How the ratings are determined
  • Course and Slope Ratings are produced from evaluations that consider playing length and the course’s various obstacles. Course Rating™  represents the scratch-golfer expectation; Slope Rating™  expresses the relative increase in difficulty for non-scratch (bogey) golfers versus scratch golfers.
How these ratings affect scoring and competition
  • Course Rating™  provides a benchmark score representing how a scratch golfer is expected to score on that course; it establishes a standardized expectation of difficulty for low-handicap players.
  • Slope Rating™  describes how much more (or less) difficult the course plays for higher-handicap or bogey golfers relative to scratch golfers; it offers a standardized measure of relative difficulty across player ability levels.

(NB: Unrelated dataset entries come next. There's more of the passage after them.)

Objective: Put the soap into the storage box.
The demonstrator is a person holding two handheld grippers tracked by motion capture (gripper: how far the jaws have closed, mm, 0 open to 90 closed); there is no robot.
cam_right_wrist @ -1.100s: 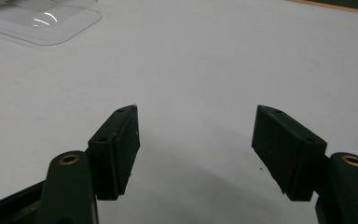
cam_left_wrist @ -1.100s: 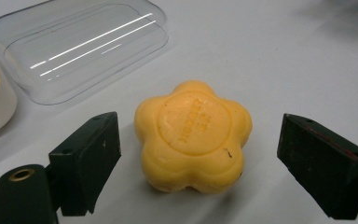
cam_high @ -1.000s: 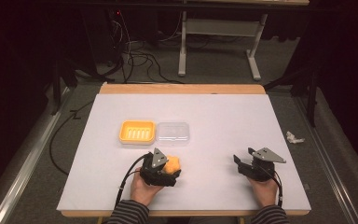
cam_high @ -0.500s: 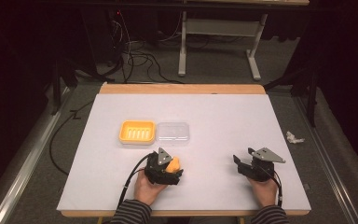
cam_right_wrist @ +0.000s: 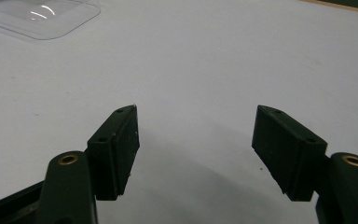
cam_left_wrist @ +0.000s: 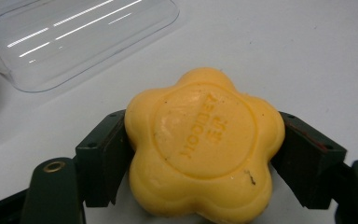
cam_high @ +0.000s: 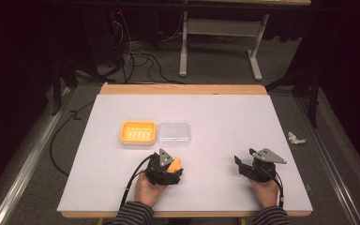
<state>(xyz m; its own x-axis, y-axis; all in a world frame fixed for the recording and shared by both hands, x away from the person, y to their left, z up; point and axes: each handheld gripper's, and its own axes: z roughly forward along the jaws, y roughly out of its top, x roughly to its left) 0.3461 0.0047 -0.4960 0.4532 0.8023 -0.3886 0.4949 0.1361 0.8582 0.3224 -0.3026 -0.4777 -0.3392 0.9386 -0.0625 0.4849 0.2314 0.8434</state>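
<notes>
A yellow flower-shaped soap point(cam_left_wrist: 203, 144) with a stamped round centre sits between the jaws of my left gripper point(cam_high: 172, 168), which is shut on it at the table's front left of centre. Just beyond it an orange ridged soap dish point(cam_high: 138, 132) lies beside a clear plastic lid point(cam_high: 173, 134), both resting on the white table top. The lid point(cam_left_wrist: 74, 37) is close ahead of the soap. My right gripper point(cam_high: 240, 165) rests at the front right, open, with nothing but bare white surface between its jaws point(cam_right_wrist: 196, 116).
The white sheet point(cam_high: 225, 122) covers the table up to a wooden far edge point(cam_high: 183, 89). A crumpled white scrap point(cam_high: 296, 138) lies on the floor to the right. Cables point(cam_high: 140, 61) and a desk frame point(cam_high: 220, 47) are beyond the table.
My left gripper, with the soap in it, has edged slightly to the right and forward. The right gripper has stayed put.
</notes>
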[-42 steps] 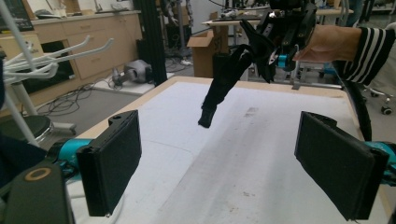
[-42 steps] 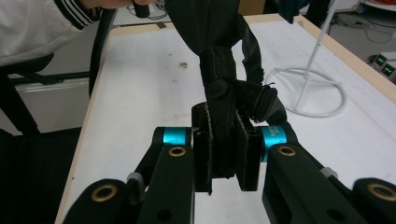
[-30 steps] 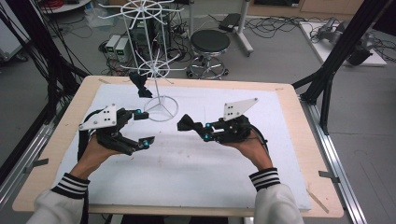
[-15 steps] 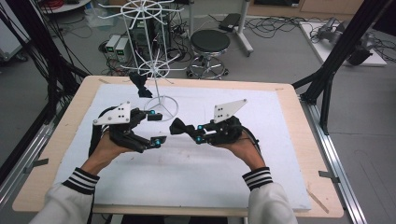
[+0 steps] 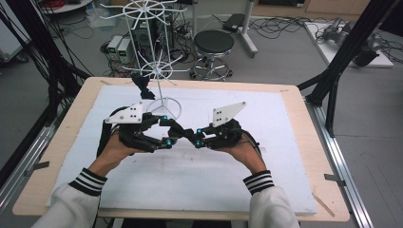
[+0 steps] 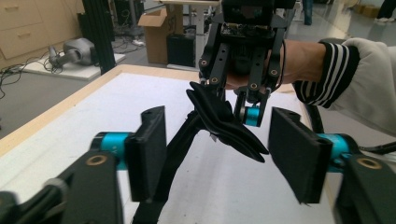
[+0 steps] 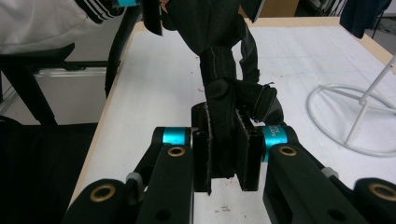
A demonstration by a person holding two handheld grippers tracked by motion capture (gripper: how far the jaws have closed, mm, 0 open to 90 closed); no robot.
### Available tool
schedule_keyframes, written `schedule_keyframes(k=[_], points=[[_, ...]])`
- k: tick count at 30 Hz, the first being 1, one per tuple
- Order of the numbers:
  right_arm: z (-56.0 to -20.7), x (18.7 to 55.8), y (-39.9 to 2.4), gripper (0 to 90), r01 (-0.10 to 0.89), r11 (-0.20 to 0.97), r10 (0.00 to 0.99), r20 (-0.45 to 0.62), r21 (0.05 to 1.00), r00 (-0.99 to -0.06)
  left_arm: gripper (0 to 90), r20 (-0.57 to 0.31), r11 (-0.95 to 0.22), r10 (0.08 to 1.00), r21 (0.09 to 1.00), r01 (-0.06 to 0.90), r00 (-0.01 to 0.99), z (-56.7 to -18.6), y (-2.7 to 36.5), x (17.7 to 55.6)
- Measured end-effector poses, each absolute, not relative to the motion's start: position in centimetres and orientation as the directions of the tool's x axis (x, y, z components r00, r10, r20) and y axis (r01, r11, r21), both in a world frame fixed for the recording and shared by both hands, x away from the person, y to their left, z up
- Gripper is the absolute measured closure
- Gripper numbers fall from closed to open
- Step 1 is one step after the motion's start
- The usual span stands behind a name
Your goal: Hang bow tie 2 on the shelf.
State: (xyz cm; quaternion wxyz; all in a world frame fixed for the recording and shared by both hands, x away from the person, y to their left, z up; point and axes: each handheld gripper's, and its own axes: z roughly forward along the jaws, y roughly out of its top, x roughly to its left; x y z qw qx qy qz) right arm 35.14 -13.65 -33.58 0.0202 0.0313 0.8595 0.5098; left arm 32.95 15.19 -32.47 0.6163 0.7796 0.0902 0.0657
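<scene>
From the high view, the left gripper (image 5: 167,130) and right gripper (image 5: 198,136) are brought tip to tip above the white mat (image 5: 266,156), near the wire rack (image 5: 159,71). In the left gripper view, the black cloth (image 6: 224,123) is seen hanging between its jaws, which have just been closing, pads not yet touching it. In the right gripper view, the cloth (image 7: 219,116) is clamped tight.

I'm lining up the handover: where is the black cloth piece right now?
In the high view the black cloth piece hangs mid-table, just in front of the white wire rack, clamped in the right tongs; its free end reaches between the left tongs, which have been closing.
</scene>
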Motion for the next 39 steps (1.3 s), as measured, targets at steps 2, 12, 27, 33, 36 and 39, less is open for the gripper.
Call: schedule_keyframes(k=[2, 12, 27, 33, 36, 39], points=[[-33.6, 35.1, -13.6, 79.8, 0.032, 0.479, 0.074, -0.003, 0.877, -0.997, 44.0, -0.003, -0.237, 0.218, 0.97, 0.056, 0.976, -32.4, 15.1, 32.9], [-33.7, 35.1, -13.3, 79.9, 0.034, 0.48, 0.075, -0.003, 0.876, -0.997, 69.3, -0.016, -0.253, 0.224, 0.965, 0.074, 0.974, -32.3, 15.2, 32.9], [-33.8, 35.2, -13.1, 77.8, 0.031, 0.473, 0.073, -0.004, 0.88, -0.997, 82.4, -0.031, -0.25, 0.243, 0.964, 0.093, 0.97, -32.1, 15.3, 32.8], [-34.0, 34.3, -12.8, 6.9, 0.015, 0.447, 0.198, -0.082, 0.895, -0.977, 82.5, -0.015, -0.232, 0.255, 0.97, 0.076, 0.967, -31.9, 15.6, 32.7], [-34.0, 34.0, -12.7, 1.1, 0.018, 0.44, 0.213, -0.085, 0.898, -0.973, 82.5, -0.02, -0.228, 0.255, 0.97, 0.08, 0.967, -31.9, 15.7, 32.6], [-34.0, 33.9, -12.9, 1.1, 0.037, 0.429, 0.228, -0.069, 0.903, -0.971, 82.5, -0.021, -0.232, 0.258, 0.969, 0.083, 0.966, -31.8, 15.7, 32.6]])
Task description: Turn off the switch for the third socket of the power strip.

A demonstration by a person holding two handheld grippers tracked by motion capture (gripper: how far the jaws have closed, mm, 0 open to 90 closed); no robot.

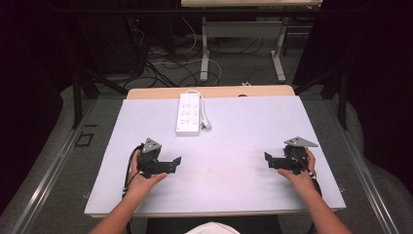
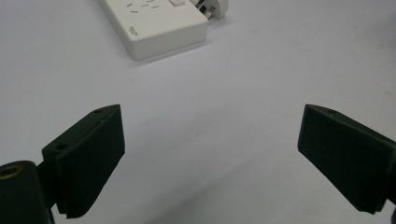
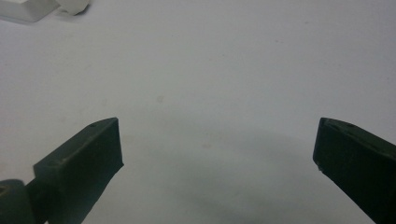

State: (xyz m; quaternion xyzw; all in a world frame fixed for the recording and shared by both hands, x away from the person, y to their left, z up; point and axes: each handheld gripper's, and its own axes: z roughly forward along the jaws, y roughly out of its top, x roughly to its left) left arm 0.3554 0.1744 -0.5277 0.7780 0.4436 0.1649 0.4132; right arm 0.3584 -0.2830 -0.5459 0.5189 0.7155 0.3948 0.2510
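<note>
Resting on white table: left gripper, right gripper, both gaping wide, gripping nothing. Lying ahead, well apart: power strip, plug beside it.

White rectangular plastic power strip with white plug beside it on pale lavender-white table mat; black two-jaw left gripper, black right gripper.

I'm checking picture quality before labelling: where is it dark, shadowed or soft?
High view: surroundings dark, white table evenly lit. Left gripper view: power strip fairly sharp, near gripper jaws soft. Right gripper view: dim, broad shadow on the table between the gripper jaws.
</note>
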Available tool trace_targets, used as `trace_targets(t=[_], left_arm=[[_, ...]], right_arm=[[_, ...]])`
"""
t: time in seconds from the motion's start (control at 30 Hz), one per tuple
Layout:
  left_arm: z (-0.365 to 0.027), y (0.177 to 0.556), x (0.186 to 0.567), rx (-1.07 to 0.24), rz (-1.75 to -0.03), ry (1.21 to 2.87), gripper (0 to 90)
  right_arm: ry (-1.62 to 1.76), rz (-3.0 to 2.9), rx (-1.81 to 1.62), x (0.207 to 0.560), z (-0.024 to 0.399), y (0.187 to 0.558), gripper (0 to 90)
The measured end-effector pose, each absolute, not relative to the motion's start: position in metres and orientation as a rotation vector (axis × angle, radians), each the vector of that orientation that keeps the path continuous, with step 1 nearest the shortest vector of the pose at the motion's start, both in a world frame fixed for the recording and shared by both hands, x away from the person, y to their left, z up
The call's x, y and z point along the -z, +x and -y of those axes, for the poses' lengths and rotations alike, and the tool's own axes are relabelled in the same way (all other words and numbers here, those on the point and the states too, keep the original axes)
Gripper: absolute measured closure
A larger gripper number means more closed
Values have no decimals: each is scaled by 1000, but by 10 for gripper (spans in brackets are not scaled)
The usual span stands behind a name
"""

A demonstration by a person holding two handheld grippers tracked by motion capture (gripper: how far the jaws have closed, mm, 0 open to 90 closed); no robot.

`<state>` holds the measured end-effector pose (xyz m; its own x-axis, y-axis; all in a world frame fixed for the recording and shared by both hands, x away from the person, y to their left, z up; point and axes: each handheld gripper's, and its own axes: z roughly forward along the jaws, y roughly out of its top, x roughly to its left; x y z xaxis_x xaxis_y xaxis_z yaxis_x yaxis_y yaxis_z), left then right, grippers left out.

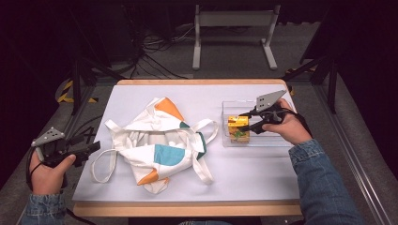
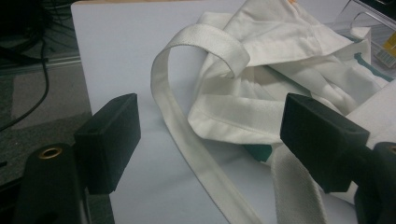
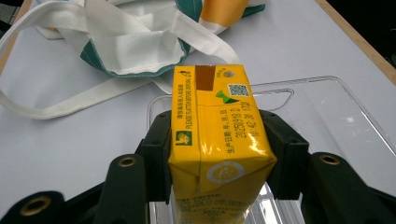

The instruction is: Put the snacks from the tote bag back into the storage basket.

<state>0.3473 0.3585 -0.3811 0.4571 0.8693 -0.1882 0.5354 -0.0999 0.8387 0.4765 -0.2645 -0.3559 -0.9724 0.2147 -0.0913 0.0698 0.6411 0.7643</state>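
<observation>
On my right hand-held gripper (image 3: pixel 217 154), the two black jaws are clenched on a yellow drink carton (image 3: pixel 217 140), one pad pressed flat on each of its long sides. The carton stands upright between them, its top panel with printed text and a small square code facing the right gripper view. Directly beneath the carton and the jaws is a clear plastic tray (image 3: pixel 327 107), and the carton's lower part sits inside its walls. From the high view, this gripper (image 1: pixel 248 121) reaches into the tray (image 1: pixel 272 140) from its right side, with the carton (image 1: pixel 238 129) at the tray's left end.

Just beyond the carton, past the tray's far edge, lies a crumpled white tote bag (image 3: pixel 140 42) with teal and orange patches, its straps trailing over the white surface (image 3: pixel 70 144).

My left hand-held gripper (image 2: pixel 210 140) is released, its jaws standing wide apart with nothing pressed between them. It hovers at the left edge of the surface (image 2: pixel 121 56). Just ahead of the jaws, a white strap (image 2: pixel 187 140) of the bag runs across the gap, and the bag's folded body (image 2: pixel 280 60) lies a little further on. In the high view this gripper (image 1: pixel 91 149) sits well apart from the right one, with the bag (image 1: pixel 159 140) spread between them.
</observation>
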Motion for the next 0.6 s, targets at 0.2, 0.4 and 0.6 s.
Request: trace_targets(t=[0.2, 0.4, 0.6], left_arm=[[-359, 347, 381, -449, -1202, 1767, 209], [-359, 347, 381, -448, -1201, 1769, 209], [-358, 348, 381, -444, -1201, 1768, 209]], right_arm=[[224, -2694, -1243, 357, 263, 476, 515], [215, -2699, -1238, 357, 263, 477, 515], [221, -2706, -1243, 358, 266, 478, 515]])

  • Adjusted Gross Score reduces the impact of unusually high hole scores (for example by limiting a hole to Net Double Bogey), preventing extreme single-hole results from disproportionately inflating a player’s handicap or scoring record.
Practical effect in competition
  • Together, Course Rating™ and Slope Rating™ provide standardized, objective measures of course difficulty used to compare scores from different courses and to ensure fair competition across varying course challenges and player abilities.
  • Using Adjusted Gross Score when recording rounds prevents outlier hole scores from skewing a player’s posted score or handicap, supporting fairer competition and more accurate handicap representation.